How to complete this task:
Without the pictures, set down every record below exactly as it reads.

Provided material:
··········
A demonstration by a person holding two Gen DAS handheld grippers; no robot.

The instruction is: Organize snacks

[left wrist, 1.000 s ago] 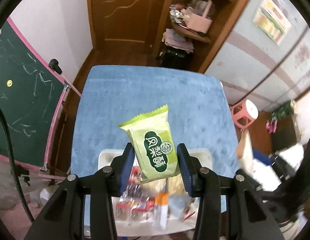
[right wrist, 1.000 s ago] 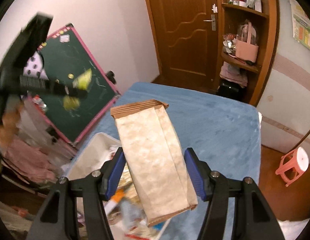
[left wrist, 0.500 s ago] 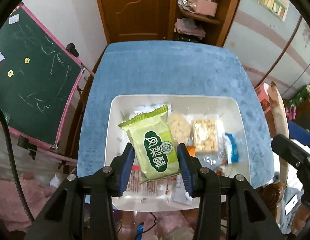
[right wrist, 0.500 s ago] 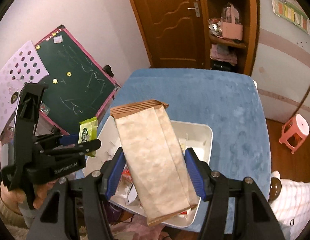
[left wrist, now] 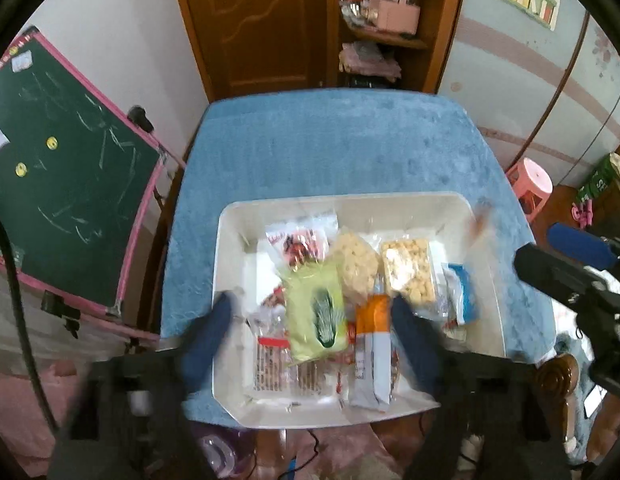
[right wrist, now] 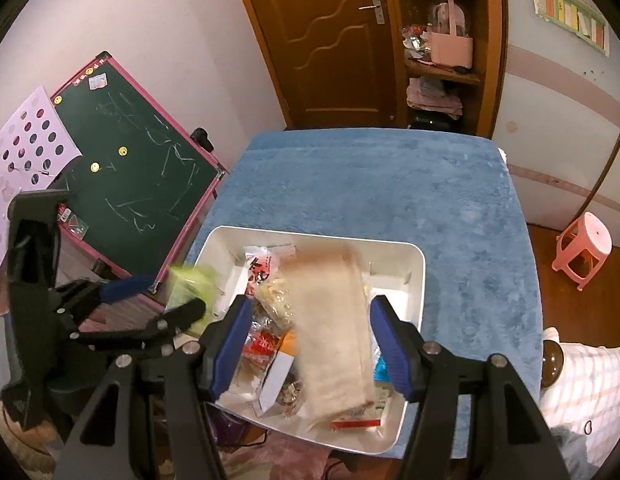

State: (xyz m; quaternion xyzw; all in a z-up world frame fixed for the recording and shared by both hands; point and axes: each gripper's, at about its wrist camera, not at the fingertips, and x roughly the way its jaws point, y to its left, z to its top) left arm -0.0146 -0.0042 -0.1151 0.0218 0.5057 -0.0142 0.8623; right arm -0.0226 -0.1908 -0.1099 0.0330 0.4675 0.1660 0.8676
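Green and blurred, the snack packet [left wrist: 315,312] is lying free over the other snacks in the white tray [left wrist: 230,236], between the pads of our left gripper [left wrist: 310,336], whose jaws have just been opening wide. Our right gripper [right wrist: 311,344] is standing open around the beige paper bag [right wrist: 333,332] above the tray, pads apart from it. Under the tray, a blue tabletop [left wrist: 341,148] is spreading.

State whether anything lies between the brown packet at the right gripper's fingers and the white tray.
No barrier. Only snacks already in the white tray lie beneath the brown packet, such as the orange-and-white packet, so it would likely land on them.
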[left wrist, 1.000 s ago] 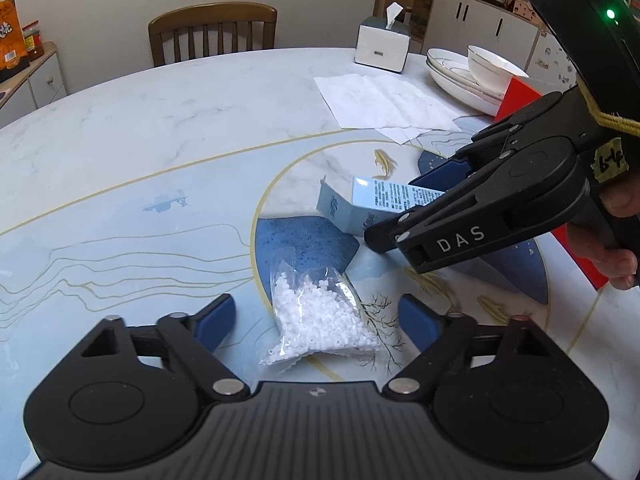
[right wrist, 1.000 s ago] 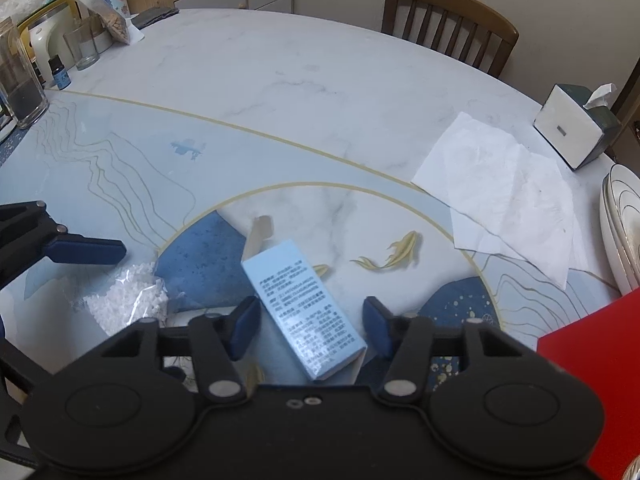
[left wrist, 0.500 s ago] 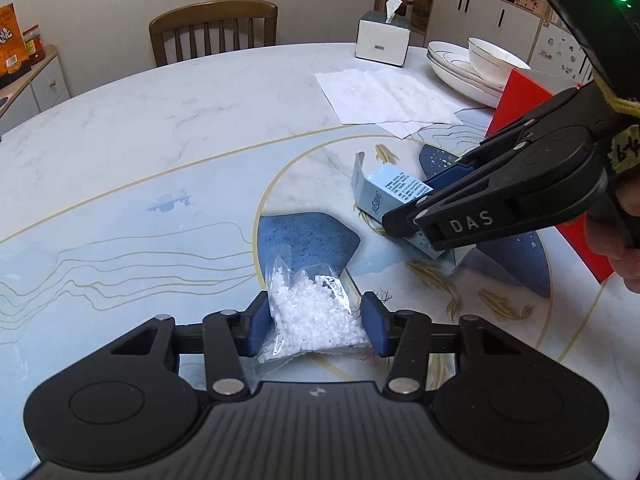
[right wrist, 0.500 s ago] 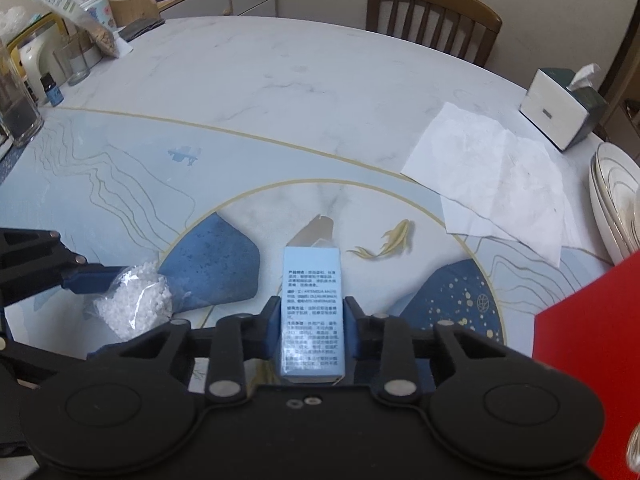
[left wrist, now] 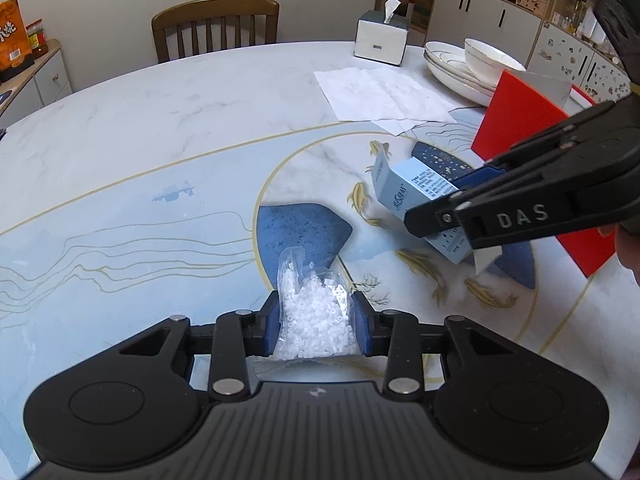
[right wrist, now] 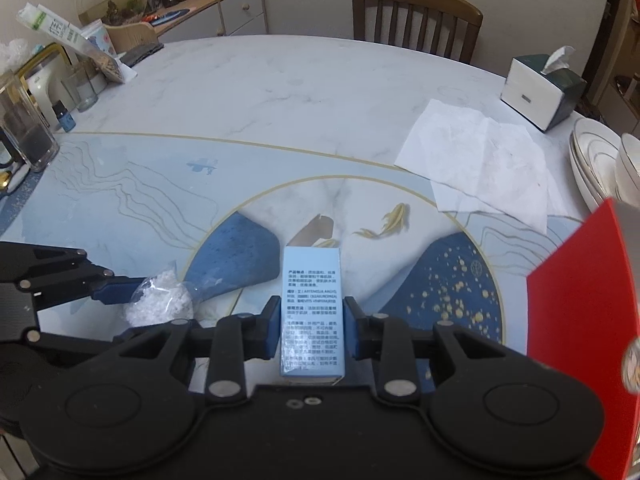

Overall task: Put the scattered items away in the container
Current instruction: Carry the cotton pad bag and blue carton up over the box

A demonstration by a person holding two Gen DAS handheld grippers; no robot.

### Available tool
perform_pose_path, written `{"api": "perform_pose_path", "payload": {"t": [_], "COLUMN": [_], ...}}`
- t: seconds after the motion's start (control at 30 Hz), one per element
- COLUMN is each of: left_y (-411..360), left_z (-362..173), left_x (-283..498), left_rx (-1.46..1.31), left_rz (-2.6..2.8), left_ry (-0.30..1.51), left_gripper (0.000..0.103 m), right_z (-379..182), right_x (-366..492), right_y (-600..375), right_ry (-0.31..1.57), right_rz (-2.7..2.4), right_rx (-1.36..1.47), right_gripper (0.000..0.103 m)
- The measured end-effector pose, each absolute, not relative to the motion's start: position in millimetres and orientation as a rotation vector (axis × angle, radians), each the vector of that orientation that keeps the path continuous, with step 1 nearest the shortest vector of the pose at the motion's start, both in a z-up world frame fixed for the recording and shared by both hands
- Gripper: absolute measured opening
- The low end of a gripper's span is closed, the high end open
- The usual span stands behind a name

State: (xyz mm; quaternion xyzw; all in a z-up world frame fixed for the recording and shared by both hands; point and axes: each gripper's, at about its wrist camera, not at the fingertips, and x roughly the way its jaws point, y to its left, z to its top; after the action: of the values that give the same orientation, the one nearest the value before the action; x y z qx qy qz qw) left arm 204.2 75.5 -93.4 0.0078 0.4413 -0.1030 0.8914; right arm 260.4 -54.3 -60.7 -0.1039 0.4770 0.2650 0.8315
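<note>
Red container [right wrist: 580, 360] runs off the right edge here, its inside out of sight; a blurred smudge sits at that edge over it. Box [right wrist: 312, 316]: print too small to read, near end hidden behind the right gripper [right wrist: 312, 328] body. In the left view, the right gripper covers the box's middle. Bag [left wrist: 316, 316]: lower end lost behind the left gripper [left wrist: 316, 324]. Bowl [right wrist: 630, 168] and plates [right wrist: 592, 164] are cut by the right edge. Sideboard clutter too small to tell
</note>
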Motion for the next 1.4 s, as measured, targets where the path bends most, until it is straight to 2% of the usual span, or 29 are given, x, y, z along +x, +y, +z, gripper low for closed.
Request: {"api": "perform_pose_path", "payload": {"t": [0.73, 1.03, 1.4], "left_y": [40.8, -5.3, -75.1], "left_z": [-31.5, -3.4, 18.2], "left_x": [170.7, 174.1, 190.6], "left_rx": [0.002, 0.034, 0.075], "left_rz": [-0.35, -0.463, -0.534], "left_ry": [0.84, 0.786, 0.733], "left_gripper": [0.035, 0.035, 0.035], "right_z": [0.2, 29.9, 40.5], "right_x": [197.0, 185.8, 200.5], "right_y": [-124.5, -180.9, -263.7], "right_ry": [0.958, 0.879, 0.83], "right_rz": [0.483, 0.404, 0.304], "right_rx": [-0.047, 0.015, 0.036], "right_gripper": [0.029, 0.029, 0.029]}}
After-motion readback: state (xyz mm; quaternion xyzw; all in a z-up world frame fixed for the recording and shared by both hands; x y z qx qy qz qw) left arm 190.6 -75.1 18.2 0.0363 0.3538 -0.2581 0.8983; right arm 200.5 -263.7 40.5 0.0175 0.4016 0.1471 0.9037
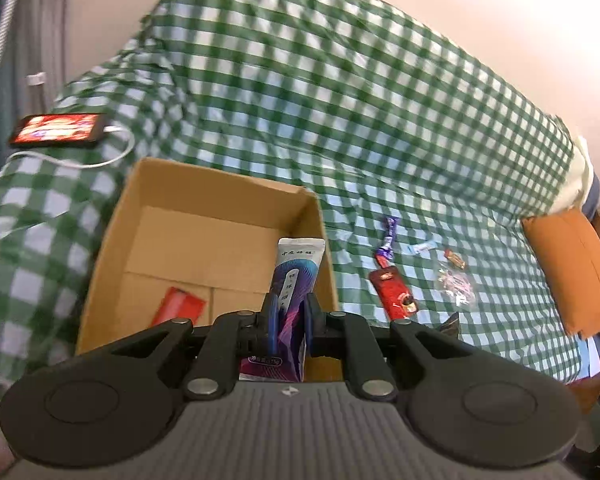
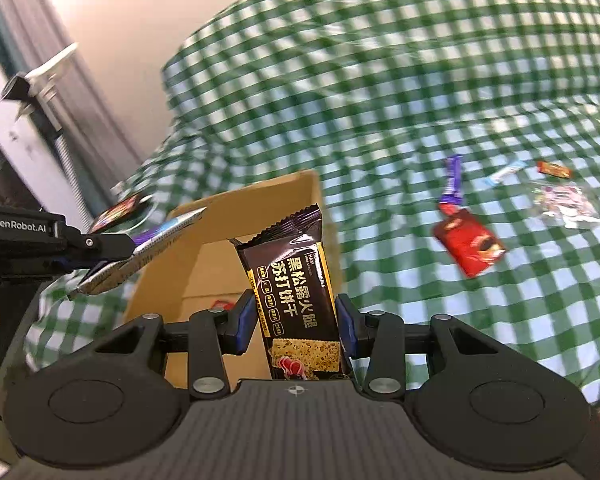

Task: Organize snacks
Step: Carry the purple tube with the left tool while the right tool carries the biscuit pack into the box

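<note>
On the green checked bedspread (image 1: 380, 100) the cardboard box (image 1: 148, 216) sits just below both your grippers, left (image 1: 290, 316) clamping a purple sachet (image 1: 296, 276), right (image 2: 296, 320) a dark cracker pack (image 2: 296, 280), both pointing forward over its opening.

A bed (image 1: 380, 120) covered in green-and-white checked cloth carried everything. An open cardboard box (image 1: 148, 208) sat on it, with a lit phone (image 1: 58, 130) and its white cable (image 1: 112, 156) lying beyond the box's far left corner. To the right of the box lay a purple wrapper (image 1: 389, 236) touching a red packet (image 1: 392, 292), then a small pale blue sachet (image 1: 420, 247), a small red-and-gold candy (image 1: 455, 259), a clear bag of sweets (image 1: 456, 282) and an orange pillow (image 1: 572, 272) at the edge.
</note>
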### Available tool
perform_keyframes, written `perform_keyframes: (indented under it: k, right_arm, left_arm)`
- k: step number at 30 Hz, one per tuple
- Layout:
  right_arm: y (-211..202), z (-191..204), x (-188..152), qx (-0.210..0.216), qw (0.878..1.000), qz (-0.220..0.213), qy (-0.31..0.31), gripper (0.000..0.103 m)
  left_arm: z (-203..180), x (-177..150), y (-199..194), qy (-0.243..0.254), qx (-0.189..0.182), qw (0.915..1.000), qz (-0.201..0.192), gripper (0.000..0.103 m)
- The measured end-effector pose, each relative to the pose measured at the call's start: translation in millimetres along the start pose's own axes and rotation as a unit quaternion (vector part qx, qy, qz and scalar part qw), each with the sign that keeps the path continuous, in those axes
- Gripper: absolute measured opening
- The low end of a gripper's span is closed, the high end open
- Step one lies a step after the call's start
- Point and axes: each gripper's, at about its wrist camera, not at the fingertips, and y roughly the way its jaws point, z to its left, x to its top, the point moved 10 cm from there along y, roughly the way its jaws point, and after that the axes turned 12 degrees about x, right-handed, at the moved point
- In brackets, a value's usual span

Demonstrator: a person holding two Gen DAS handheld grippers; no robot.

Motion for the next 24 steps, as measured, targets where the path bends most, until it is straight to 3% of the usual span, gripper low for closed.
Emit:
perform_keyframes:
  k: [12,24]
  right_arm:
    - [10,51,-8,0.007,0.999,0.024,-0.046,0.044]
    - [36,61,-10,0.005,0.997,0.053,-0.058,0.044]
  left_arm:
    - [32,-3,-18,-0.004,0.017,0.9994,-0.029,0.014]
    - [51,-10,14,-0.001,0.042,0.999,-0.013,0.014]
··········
Task answer:
A demonstration by a person holding two Gen DAS handheld grippers; no robot.

The instruction is: Organize snacks

[left wrist, 1.000 s ago] 
[right wrist, 1.000 s ago] 
[left wrist, 0.500 s ago] 
[right wrist, 0.500 s ago] 
[left wrist, now] 
[right wrist, now] 

State: (xyz m; quaternion xyzw; all in a z-up world frame fixed for the recording and shared by both hands; point and axes: each gripper's, at about its wrist camera, not at the fingertips, and x roughly the way its jaws point, y to its left, z to its top) left arm -0.0146 -0.0042 -0.1151 0.0218 0.5057 -0.0142 0.8623; right arm -0.0226 -0.1908 -0.1099 0.0330 0.4675 0.1660 0.8676
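Green and blurred, the snack packet [left wrist: 315,312] is lying free over the other snacks in the white tray [left wrist: 230,236], between the pads of our left gripper [left wrist: 310,336], whose jaws have just been opening wide. Our right gripper [right wrist: 311,344] is standing open around the beige paper bag [right wrist: 333,332] above the tray, pads apart from it. Under the tray, a blue tabletop [left wrist: 341,148] is spreading.

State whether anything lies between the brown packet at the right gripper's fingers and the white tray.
No barrier. Only snacks already in the white tray lie beneath the brown packet, such as the orange-and-white packet, so it would likely land on them.
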[left wrist, 1.000 s ago] 
[right wrist, 1.000 s ago] 
[left wrist, 0.500 s ago] 
[right wrist, 0.500 s ago] 
[left wrist, now] 
[right wrist, now] 

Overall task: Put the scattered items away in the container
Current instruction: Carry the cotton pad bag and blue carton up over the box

A demonstration by a person holding two Gen DAS handheld grippers; no robot.

### Available tool
perform_pose_path, written `{"api": "perform_pose_path", "payload": {"t": [_], "COLUMN": [_], ...}}`
- t: seconds after the motion's start (control at 30 Hz), one per element
- COLUMN is each of: left_y (-411..360), left_z (-362..173), left_x (-283..498), left_rx (-1.46..1.31), left_rz (-2.6..2.8), left_ry (-0.30..1.51), left_gripper (0.000..0.103 m), right_z (-379..182), right_x (-366..492), right_y (-600..375), right_ry (-0.31..1.57), right_rz (-2.7..2.4), right_rx (-1.36..1.47), right_gripper (0.000..0.103 m)
- The measured end-effector pose, each absolute, not relative to the motion's start: position in millimetres and orientation as a rotation vector (axis × angle, radians), each the vector of that orientation that keeps the path continuous, with step 1 nearest the shortest vector of the pose at the motion's start, both in a z-up world frame fixed for the recording and shared by both hands
- Gripper: absolute measured opening
- The low end of a gripper's span is closed, the high end open
- The usual span stands behind a name

State: (xyz mm; quaternion xyzw; all in a z-up world frame fixed for the recording and shared by both hands; point and axes: each gripper's, at about its wrist camera, not at the fingertips, and x roughly the way its jaws point, y to its left, z to its top; after the action: of the values that give the same orientation, the one nearest the value before the action; x y z qx qy qz qw) left arm 204.2 75.5 -93.4 0.0078 0.4413 -0.1030 0.8914; right arm 260.4 -54.3 -60.7 -0.1039 0.4770 0.2650 0.8315
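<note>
Red container [right wrist: 580, 360] runs off the right edge here, its inside out of sight; a blurred smudge sits at that edge over it. Box [right wrist: 312, 316]: print too small to read, near end hidden behind the right gripper [right wrist: 312, 328] body. In the left view, the right gripper covers the box's middle. Bag [left wrist: 316, 316]: lower end lost behind the left gripper [left wrist: 316, 324]. Bowl [right wrist: 630, 168] and plates [right wrist: 592, 164] are cut by the right edge. Sideboard clutter too small to tell
</note>
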Motion for the next 1.4 s, as measured, targets where the path bends most, until it is straight to 2% of the usual span, or 29 are given, x, y, z along +x, +y, +z, gripper low for closed.
Request: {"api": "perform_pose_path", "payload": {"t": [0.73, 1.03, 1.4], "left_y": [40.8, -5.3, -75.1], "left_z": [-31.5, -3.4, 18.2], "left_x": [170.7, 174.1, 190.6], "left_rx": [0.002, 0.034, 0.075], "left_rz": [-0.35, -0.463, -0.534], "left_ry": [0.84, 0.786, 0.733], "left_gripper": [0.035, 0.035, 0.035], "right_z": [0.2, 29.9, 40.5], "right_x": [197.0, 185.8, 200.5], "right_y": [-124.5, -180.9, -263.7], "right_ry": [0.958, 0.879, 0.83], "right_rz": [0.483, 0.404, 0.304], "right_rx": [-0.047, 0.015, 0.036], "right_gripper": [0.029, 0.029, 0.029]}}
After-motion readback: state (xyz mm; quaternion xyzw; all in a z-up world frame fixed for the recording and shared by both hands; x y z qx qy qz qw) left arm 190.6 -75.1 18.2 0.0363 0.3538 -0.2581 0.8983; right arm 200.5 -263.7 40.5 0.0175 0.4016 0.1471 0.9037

Task: Organize snacks
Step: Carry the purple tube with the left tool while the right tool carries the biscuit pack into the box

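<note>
On the green checked bedspread (image 1: 380, 100) the cardboard box (image 1: 148, 216) sits just below both your grippers, left (image 1: 290, 316) clamping a purple sachet (image 1: 296, 276), right (image 2: 296, 320) a dark cracker pack (image 2: 296, 280), both pointing forward over its opening.

A bed (image 1: 380, 120) covered in green-and-white checked cloth carried everything. An open cardboard box (image 1: 148, 208) sat on it, with a lit phone (image 1: 58, 130) and its white cable (image 1: 112, 156) lying beyond the box's far left corner. To the right of the box lay a purple wrapper (image 1: 389, 236) touching a red packet (image 1: 392, 292), then a small pale blue sachet (image 1: 420, 247), a small red-and-gold candy (image 1: 455, 259), a clear bag of sweets (image 1: 456, 282) and an orange pillow (image 1: 572, 272) at the edge.
</note>
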### Available tool
perform_keyframes, written `perform_keyframes: (indented under it: k, right_arm, left_arm)`
- k: step number at 30 Hz, one per tuple
- Layout:
  right_arm: y (-211..202), z (-191..204), x (-188..152), qx (-0.210..0.216), qw (0.878..1.000), qz (-0.220..0.213), qy (-0.31..0.31), gripper (0.000..0.103 m)
  left_arm: z (-203..180), x (-177..150), y (-199..194), qy (-0.243..0.254), qx (-0.189..0.182), qw (0.915..1.000), qz (-0.201..0.192), gripper (0.000..0.103 m)
- The measured end-effector pose, each relative to the pose measured at the call's start: translation in millimetres along the start pose's own axes and rotation as a unit quaternion (vector part qx, qy, qz and scalar part qw), each with the sign that keeps the path continuous, in those axes
- Gripper: absolute measured opening
- The low end of a gripper's span is closed, the high end open
- Step one lies a step after the call's start
- Point and axes: each gripper's, at about its wrist camera, not at the fingertips, and y roughly the way its jaws point, z to its left, x to its top, the point moved 10 cm from there along y, roughly the way its jaws point, and after that the axes turned 12 degrees about x, right-handed, at the moved point
- In brackets, a value's usual span

Demonstrator: a person holding two Gen DAS handheld grippers; no robot.

Motion for the next 24 steps, as measured, targets where the path bends most, until it is straight to 3% of the usual span, gripper low for closed.
Emit:
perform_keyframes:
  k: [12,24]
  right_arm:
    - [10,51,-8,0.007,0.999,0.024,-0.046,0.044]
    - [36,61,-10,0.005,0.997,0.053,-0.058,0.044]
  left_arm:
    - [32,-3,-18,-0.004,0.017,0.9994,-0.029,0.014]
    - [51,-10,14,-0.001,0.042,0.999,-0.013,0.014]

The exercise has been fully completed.